Whenever a line of the data below holds the string "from", copy that line.

=-=-=

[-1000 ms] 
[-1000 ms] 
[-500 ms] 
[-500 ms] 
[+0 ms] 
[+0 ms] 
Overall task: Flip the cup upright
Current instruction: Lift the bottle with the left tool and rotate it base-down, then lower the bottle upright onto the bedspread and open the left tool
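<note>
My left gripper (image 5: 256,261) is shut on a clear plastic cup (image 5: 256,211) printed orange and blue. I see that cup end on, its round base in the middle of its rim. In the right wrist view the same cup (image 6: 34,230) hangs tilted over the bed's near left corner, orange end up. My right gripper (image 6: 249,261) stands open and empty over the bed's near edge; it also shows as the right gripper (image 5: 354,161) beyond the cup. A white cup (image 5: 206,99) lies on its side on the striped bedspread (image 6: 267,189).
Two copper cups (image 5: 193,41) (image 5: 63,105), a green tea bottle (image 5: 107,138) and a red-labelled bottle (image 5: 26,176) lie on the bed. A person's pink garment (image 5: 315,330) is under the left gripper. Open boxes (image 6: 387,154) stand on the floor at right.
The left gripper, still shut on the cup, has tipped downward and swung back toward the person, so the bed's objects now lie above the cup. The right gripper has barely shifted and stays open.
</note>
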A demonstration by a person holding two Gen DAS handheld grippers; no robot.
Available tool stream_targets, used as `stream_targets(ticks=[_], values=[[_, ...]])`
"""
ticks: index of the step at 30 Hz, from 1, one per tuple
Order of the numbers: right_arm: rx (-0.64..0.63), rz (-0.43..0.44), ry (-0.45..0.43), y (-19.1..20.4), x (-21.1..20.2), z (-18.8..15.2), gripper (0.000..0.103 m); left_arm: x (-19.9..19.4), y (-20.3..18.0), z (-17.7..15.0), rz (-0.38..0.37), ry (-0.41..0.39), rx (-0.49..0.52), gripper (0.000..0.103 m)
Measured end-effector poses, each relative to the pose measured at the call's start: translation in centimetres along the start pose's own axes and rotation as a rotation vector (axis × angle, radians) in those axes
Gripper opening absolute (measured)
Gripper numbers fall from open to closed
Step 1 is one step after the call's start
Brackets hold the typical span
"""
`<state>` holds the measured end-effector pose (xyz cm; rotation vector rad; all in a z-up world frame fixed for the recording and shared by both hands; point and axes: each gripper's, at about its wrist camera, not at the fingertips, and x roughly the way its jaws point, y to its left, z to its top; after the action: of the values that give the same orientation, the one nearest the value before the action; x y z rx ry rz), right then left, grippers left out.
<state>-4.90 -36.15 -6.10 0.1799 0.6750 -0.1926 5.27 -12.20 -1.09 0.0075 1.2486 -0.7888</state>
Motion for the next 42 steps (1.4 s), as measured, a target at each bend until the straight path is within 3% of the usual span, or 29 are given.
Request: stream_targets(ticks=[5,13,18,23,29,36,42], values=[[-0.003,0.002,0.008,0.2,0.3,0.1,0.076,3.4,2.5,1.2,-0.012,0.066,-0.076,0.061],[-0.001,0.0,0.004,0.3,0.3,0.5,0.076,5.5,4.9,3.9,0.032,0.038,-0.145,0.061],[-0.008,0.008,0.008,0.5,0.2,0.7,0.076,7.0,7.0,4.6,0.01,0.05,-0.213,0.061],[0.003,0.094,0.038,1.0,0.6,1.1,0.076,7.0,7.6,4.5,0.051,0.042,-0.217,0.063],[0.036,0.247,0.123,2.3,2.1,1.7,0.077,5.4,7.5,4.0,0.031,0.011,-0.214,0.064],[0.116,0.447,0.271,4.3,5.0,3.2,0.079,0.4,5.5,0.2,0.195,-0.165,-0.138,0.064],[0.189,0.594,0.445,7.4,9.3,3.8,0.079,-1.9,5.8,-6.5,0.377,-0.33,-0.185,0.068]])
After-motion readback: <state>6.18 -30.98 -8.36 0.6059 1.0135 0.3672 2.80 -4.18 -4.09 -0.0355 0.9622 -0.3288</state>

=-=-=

--- Problem solution ---
ticks: index of the step at 30 Hz, from 1, one per tuple
Gripper numbers fall from open to closed

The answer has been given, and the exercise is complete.